In ogni caso, è evidente che il gruppo dirigente della CGIL sta iniziando a trovare faticosa la linea "estremista" dell'anno passato, linea che ha, certo, sapientemente gestito sul piano generale mentre nelle categorie e nelle aziende manteneva l'impianto concertativo ma che, comunque, non è sostenibile alla lunga a meno di un'improbabile svolta radicale.

Il contratto della scuola, che sembrava chiuso a fine dicembre, è ancora aperto non perché CGIL-CISL-UIL e SNALS (questa volta in fraterno accodo) non lo vogliano chiudere ma perché il governo ha, per un verso, tagliato le risorse disponibili e concesse con l'accordo del 19 dicembre e, per l'altro, tentato alcuni affondi sulla normativa e, in particolare, sui diritti sindacali e sul potere dei dirigenti scolastici.

Un classico caso di indurimento da parte dell'amministrazione che valuta la buona riuscita dello sciopero del 24 marzo un fuoco di paglia e che punta a dividere, tanto per cambiare, la CGIL dalla CISL e dai suoi satelliti.

Per dirla con più franchezza che discrezione, quando la CGIL ha provato a denunciare le malvagie pratiche del governo si è trovata in splendido isolamento con CISL, UIL e SNALS decisamente propensi a chiudere la partita.

Inutile dire che, dal punto di vista della "tecnica sindacale", hanno perfettamente ragione i burocrati di destra a fronte di quelli di "sinistra", se si deve fare un contratto che scambia, limitatissimi, aumenti salariali con, consistenti, tagli dell'organico, non ha senso fare la guerra per qualche euro in meno rispetto a quelli promessi.

Se, invece, si ritiene possibile una vertenza su retribuzione e organico, è evidente che l'ipotesi contrattuale del governo e quella dei sindacati istituzionali sono inaccettabili ma questo è un altro discorso.

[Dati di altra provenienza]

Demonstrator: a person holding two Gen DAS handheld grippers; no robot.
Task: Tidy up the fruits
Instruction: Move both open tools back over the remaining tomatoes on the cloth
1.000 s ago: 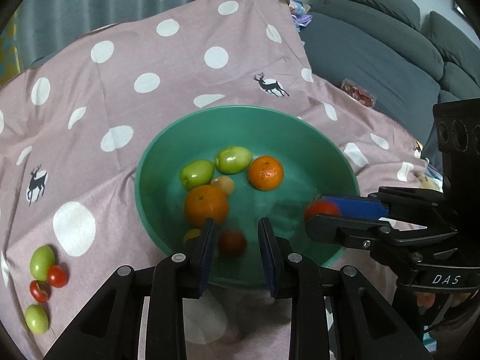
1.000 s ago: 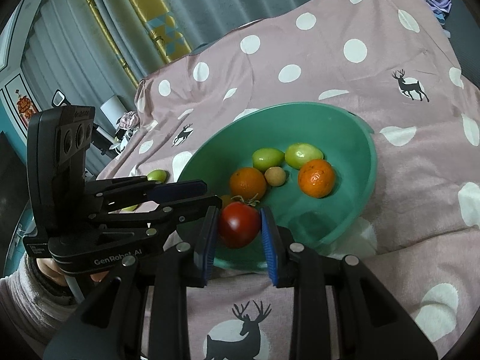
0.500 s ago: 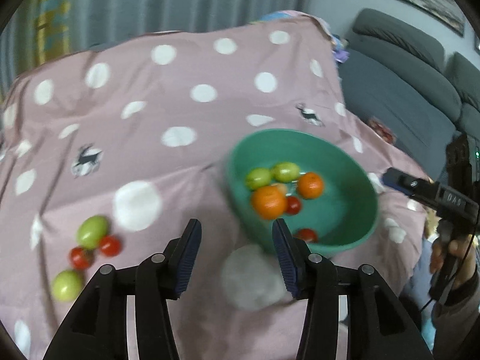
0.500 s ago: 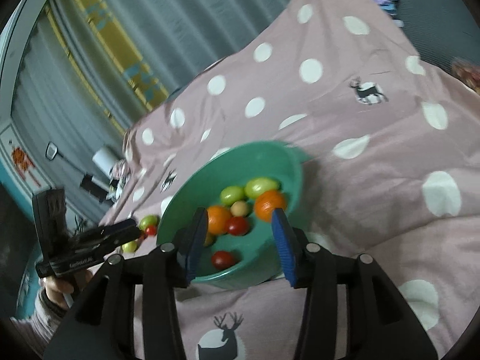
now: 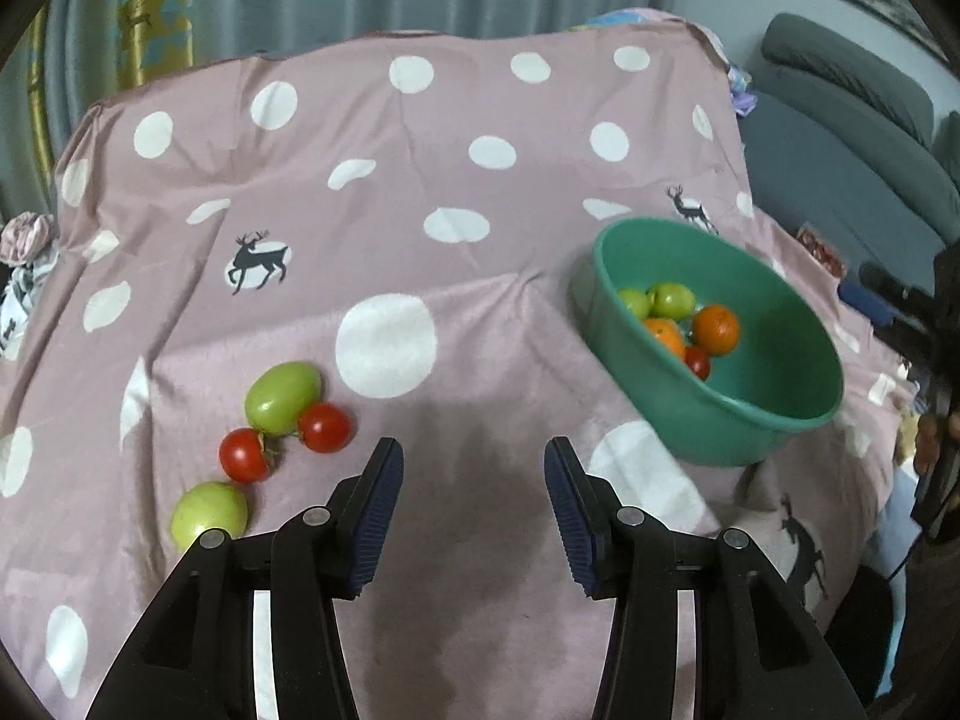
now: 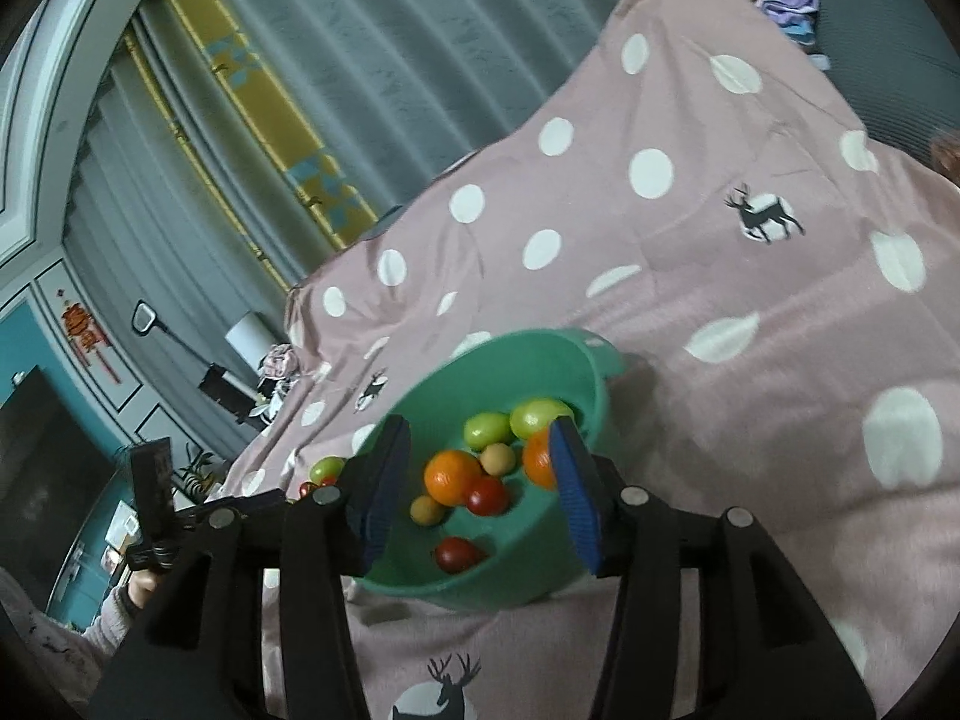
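Hovering over the pink dotted cloth [image 5: 480, 312], the left tool [image 5: 474, 507] is standing released and empty in the left wrist view, with two green fruits [image 5: 282, 396] and two red tomatoes [image 5: 324, 427] lying at ten o'clock and the green bowl [image 5: 774, 414] at two o'clock. In the right wrist view, the right tool [image 6: 483, 486], its jaws having just been opening, is gaping empty above the bowl [image 6: 516, 585], where oranges [image 6: 451, 476], tomatoes [image 6: 458, 554] and green fruits [image 6: 487, 429] are resting.

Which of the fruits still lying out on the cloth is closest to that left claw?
The small green fruit at the lower left, right beside the left claw's finger; the two red tomatoes and the larger green fruit lie farther up.
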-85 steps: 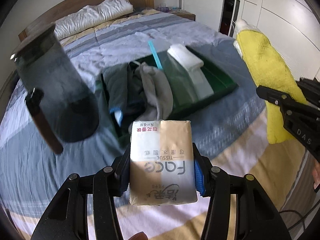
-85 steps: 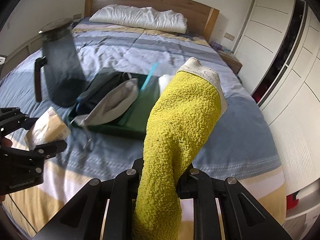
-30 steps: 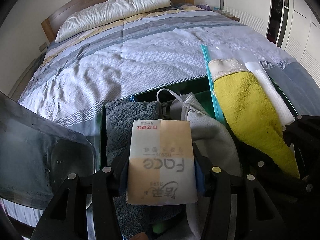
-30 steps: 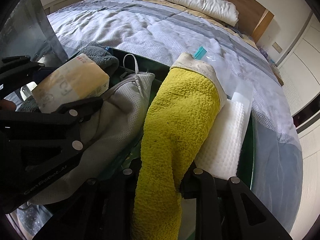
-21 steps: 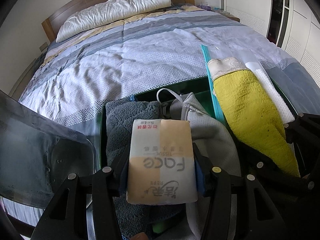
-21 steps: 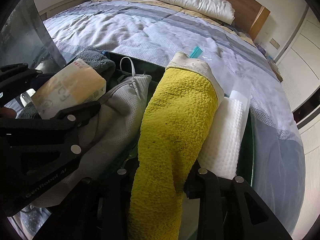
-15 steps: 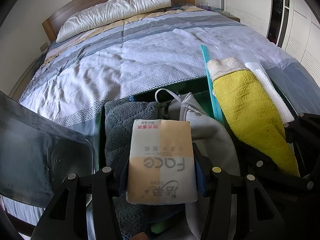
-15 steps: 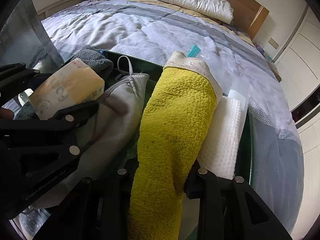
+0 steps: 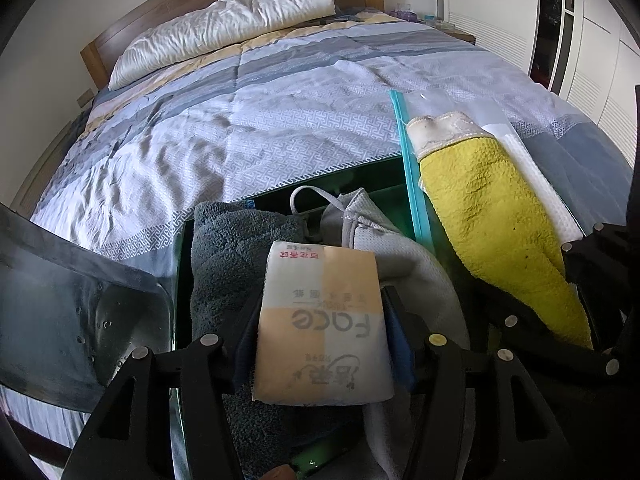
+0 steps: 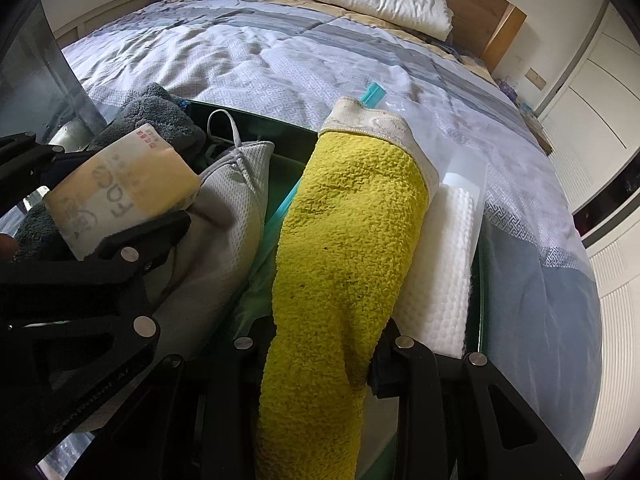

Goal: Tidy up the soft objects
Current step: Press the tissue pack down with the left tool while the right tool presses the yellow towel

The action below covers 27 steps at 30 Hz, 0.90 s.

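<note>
My left gripper (image 9: pixel 322 332) hovers over the near left part of a dark green tray (image 9: pixel 360 164). It grips a beige and white tissue pack (image 9: pixel 320 320) between its pads, and its jaws are opening. Under the pack lie a dark grey towel (image 9: pixel 232 248) and a light grey mesh pouch (image 9: pixel 400 256). My right gripper (image 10: pixel 316 360) has a yellow towel (image 10: pixel 352 220) between its fingers, which touch both sides of it loosely. The towel's far end rests in the tray beside a white waffle cloth (image 10: pixel 440 272). The left gripper shows in the right wrist view too, at the left.
A clear bag with a teal zip strip (image 9: pixel 412 184) lies under the yellow towel. A dark glass jug (image 9: pixel 60 300) stands close on the tray's left. The tray sits on a bed with a striped quilt (image 9: pixel 280 112) and a white pillow (image 9: pixel 224 28). White wardrobe doors (image 10: pixel 592 120) stand on the right.
Both grippers came in from the bed's near edge to over the tray, carrying pack and towel. In the last second the right fingers spread slightly around the towel; the left hardly moved.
</note>
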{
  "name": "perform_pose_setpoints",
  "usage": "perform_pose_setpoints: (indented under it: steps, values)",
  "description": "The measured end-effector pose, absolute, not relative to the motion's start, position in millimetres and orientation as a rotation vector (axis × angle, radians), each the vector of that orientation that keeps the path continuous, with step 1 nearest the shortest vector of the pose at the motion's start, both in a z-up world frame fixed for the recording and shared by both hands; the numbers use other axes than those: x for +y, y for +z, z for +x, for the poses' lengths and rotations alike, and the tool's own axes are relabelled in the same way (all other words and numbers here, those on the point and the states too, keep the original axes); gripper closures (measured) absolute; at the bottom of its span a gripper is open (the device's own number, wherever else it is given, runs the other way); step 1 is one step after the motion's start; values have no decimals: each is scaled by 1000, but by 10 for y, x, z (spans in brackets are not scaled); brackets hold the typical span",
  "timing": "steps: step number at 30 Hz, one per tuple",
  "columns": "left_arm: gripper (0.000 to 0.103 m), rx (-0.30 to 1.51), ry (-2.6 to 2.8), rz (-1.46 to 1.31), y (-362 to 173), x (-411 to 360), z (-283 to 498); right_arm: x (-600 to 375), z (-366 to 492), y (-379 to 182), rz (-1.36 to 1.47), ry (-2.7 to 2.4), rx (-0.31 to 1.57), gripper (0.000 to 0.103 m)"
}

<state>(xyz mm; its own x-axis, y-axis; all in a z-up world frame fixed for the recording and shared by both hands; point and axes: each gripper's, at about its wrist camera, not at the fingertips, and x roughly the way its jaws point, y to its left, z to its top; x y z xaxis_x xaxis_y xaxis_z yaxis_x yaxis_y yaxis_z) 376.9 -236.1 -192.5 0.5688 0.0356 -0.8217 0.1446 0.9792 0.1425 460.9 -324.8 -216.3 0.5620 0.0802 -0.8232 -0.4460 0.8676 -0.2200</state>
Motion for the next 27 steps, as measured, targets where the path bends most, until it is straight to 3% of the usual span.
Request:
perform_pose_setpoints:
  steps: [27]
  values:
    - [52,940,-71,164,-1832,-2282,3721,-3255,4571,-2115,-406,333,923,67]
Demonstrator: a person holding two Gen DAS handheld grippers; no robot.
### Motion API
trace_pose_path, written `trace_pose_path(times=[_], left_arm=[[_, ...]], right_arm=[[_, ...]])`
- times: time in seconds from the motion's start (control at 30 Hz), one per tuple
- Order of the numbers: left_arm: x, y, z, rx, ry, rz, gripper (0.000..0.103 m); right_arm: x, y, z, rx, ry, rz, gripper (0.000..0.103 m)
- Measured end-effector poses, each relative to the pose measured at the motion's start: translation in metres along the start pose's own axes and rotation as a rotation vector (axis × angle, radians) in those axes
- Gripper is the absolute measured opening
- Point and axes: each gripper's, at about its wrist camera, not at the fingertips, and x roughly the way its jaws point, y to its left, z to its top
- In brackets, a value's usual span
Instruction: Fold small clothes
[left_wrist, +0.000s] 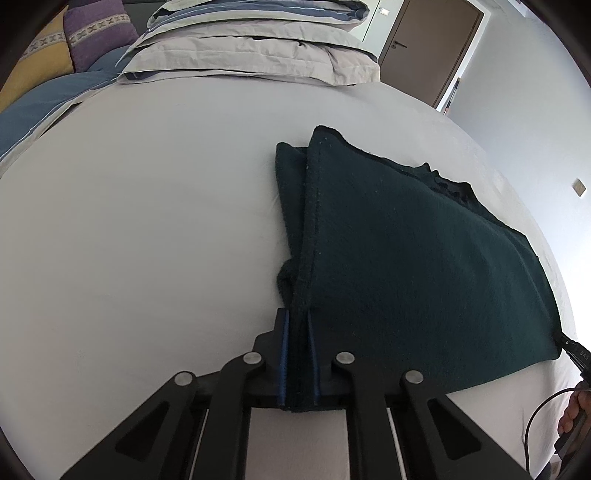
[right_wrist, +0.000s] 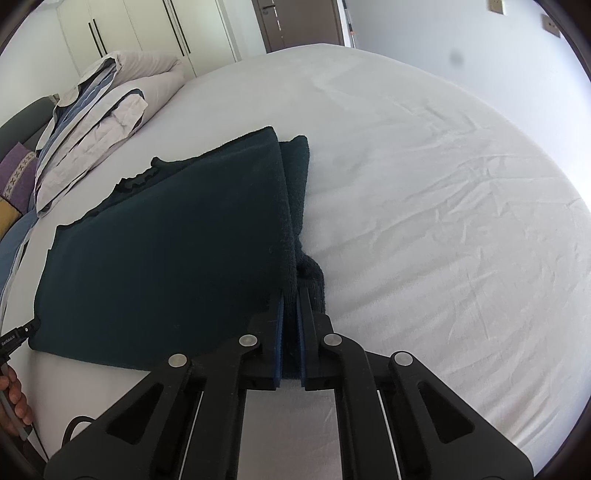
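I've got both grippers clamped on the sweater (left_wrist: 406, 258) — dark green knit, spread on the white bed (left_wrist: 147, 221). Left gripper (left_wrist: 297, 314) pinches the near left corner, fabric bunched between its blue pads (left_wrist: 283, 354). Right gripper (right_wrist: 290, 295) is pinched on the opposite near corner, by a cuff (right_wrist: 312, 277). Folded duvet (left_wrist: 251, 48) at the far end, well apart from the sweater.
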Motion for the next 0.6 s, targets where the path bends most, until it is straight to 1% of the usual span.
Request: trace_pose_path(times=[0.1, 0.17, 0.23, 0.3, 0.4, 0.53, 0.6], left_arm=[[0.002, 0.0, 0.0, 0.012, 0.009, 0.004, 0.011], [0.004, 0.0, 0.0, 0.017, 0.017, 0.007, 0.011], [0.004, 0.001, 0.0, 0.015, 0.017, 0.003, 0.011], [0.002, 0.002, -0.001, 0.018, 0.015, 0.0, 0.011], [0.001, 0.002, -0.003, 0.03, 0.011, 0.003, 0.011], [0.0, 0.002, -0.002, 0.028, 0.011, 0.003, 0.011], [-0.007, 0.001, -0.001, 0.023, -0.005, 0.006, 0.011]], right_arm=[[0.002, -0.004, -0.003, 0.002, 0.011, 0.005, 0.005], [0.013, -0.009, -0.004, 0.014, 0.046, 0.025, 0.005], [0.019, -0.017, -0.003, 0.054, 0.04, 0.05, 0.005], [0.018, -0.019, -0.002, 0.068, 0.035, 0.059, 0.005], [0.014, -0.018, -0.004, 0.072, 0.024, 0.063, 0.006], [0.005, -0.018, -0.003, 0.095, 0.036, 0.062, 0.008], [-0.008, -0.017, 0.001, 0.107, 0.013, 0.062, 0.009]])
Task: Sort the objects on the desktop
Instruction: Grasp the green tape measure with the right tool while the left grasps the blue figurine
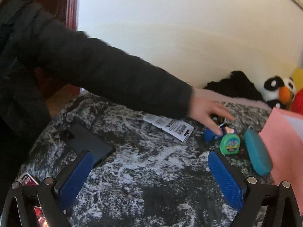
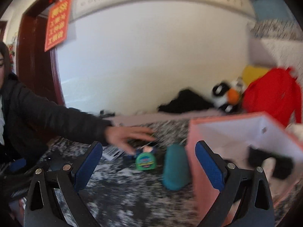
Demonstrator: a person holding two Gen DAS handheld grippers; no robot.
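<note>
Currently a bare hand (image 1: 208, 111) in a black sleeve reaches across the mottled black-and-white surface (image 1: 151, 170) to a small blue figure toy (image 1: 210, 134). It is not one of the grippers.

Largest first: pink open box (image 2: 236, 132) at right edge; teal case (image 1: 257, 157) just beside it; green tape measure (image 1: 230, 144) touching or nearly touching the toy; black phone (image 1: 89, 143) at left; barcode card (image 1: 170, 127) flat mid-surface.

Left gripper (image 1: 149, 160) spread wide, empty. Right gripper (image 2: 147, 155) likewise wide, empty, near the box wall.

Risk, as judged: the hand crowds the cluster, so a gripper approach could collide with it or nudge the tape measure. Right view is motion-blurred.

Room: white wall, dark red door frame, plush toys at back.
</note>
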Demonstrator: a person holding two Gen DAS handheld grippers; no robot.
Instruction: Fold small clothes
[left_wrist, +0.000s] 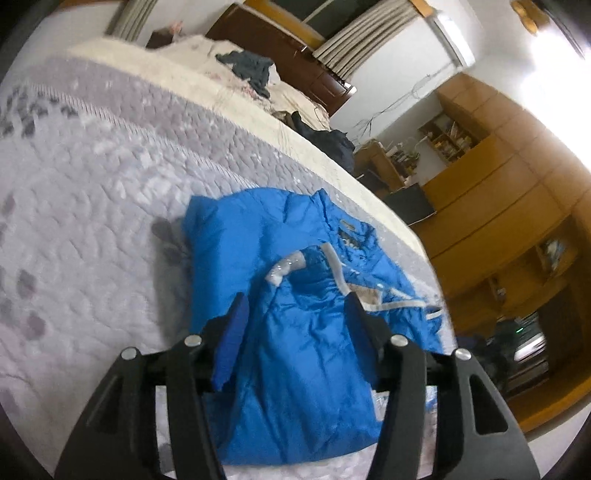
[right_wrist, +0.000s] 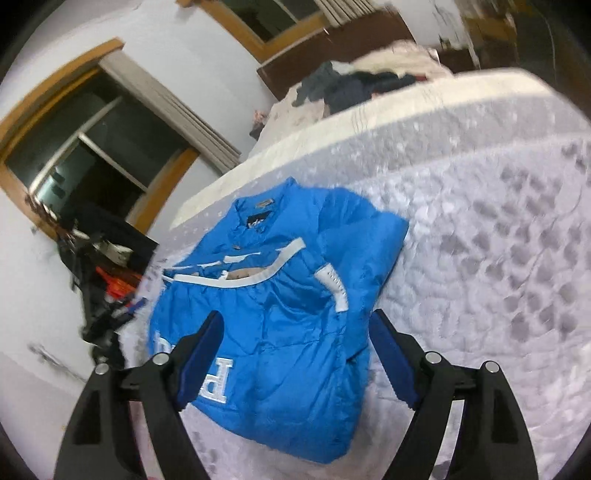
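Lying on the quilted grey bedspread (left_wrist: 92, 206), the blue jacket (left_wrist: 295, 332) is partly folded, with its bottom part turned up over the chest and one sleeve laid across. The left tongs (left_wrist: 295, 306) are spread wide and hold nothing; the jacket is just ahead of them and between their two fingers, and its collar is at the far end. The right tongs (right_wrist: 295, 325) are also spread wide and empty, with the same jacket (right_wrist: 288, 332) directly in front of them. White letters show close to their left finger, and a white cuff is ahead near the right finger. Far beyond the tongs, a heap of dark clothes (right_wrist: 354, 88) rests at the head of the bed
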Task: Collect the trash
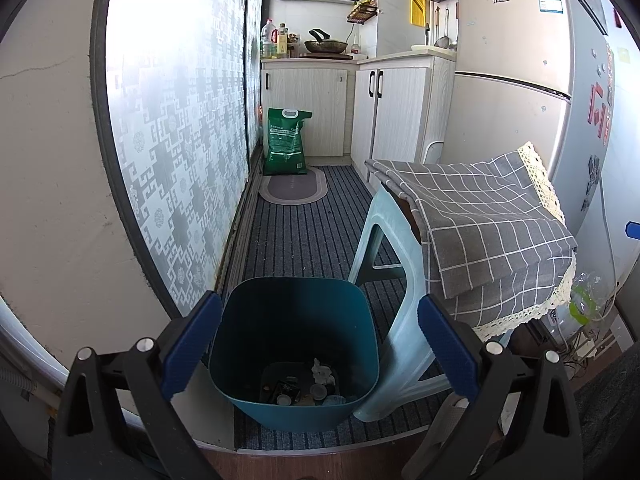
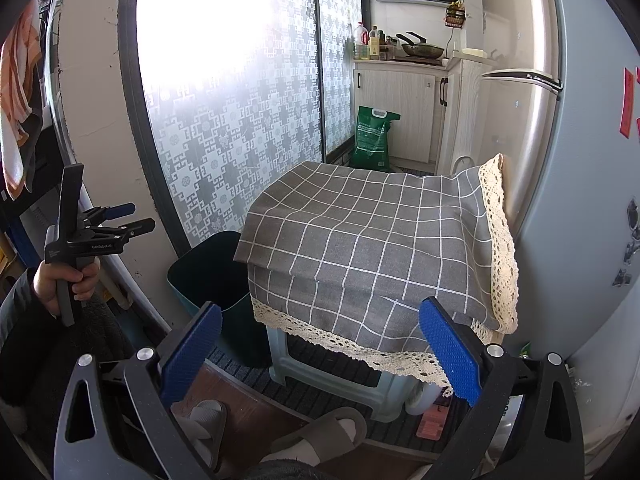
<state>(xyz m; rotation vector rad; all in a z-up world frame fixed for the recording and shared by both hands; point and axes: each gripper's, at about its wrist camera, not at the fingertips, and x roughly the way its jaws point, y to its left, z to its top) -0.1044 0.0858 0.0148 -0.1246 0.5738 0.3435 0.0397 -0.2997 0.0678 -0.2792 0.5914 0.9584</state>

Nel complesso, una situazione per molti versi vischiosa con una capacità di mobilitazione su grandi temi generali alla quale non corrisponde un livello di conflitto sui posti di lavoro comparabile ma anche una situazione da valutare con attenzione. È, infatti, possibile che proprio una radicalizzanzione sociale sui temi generali possa produrre nuove energie dal punto di vista sindacale così come, storicamente, un livello alto di lotte sindacali è condizione necessaria perché gli stessi movimenti sul terreno generale assumano un'effettiva potenza trasformativa.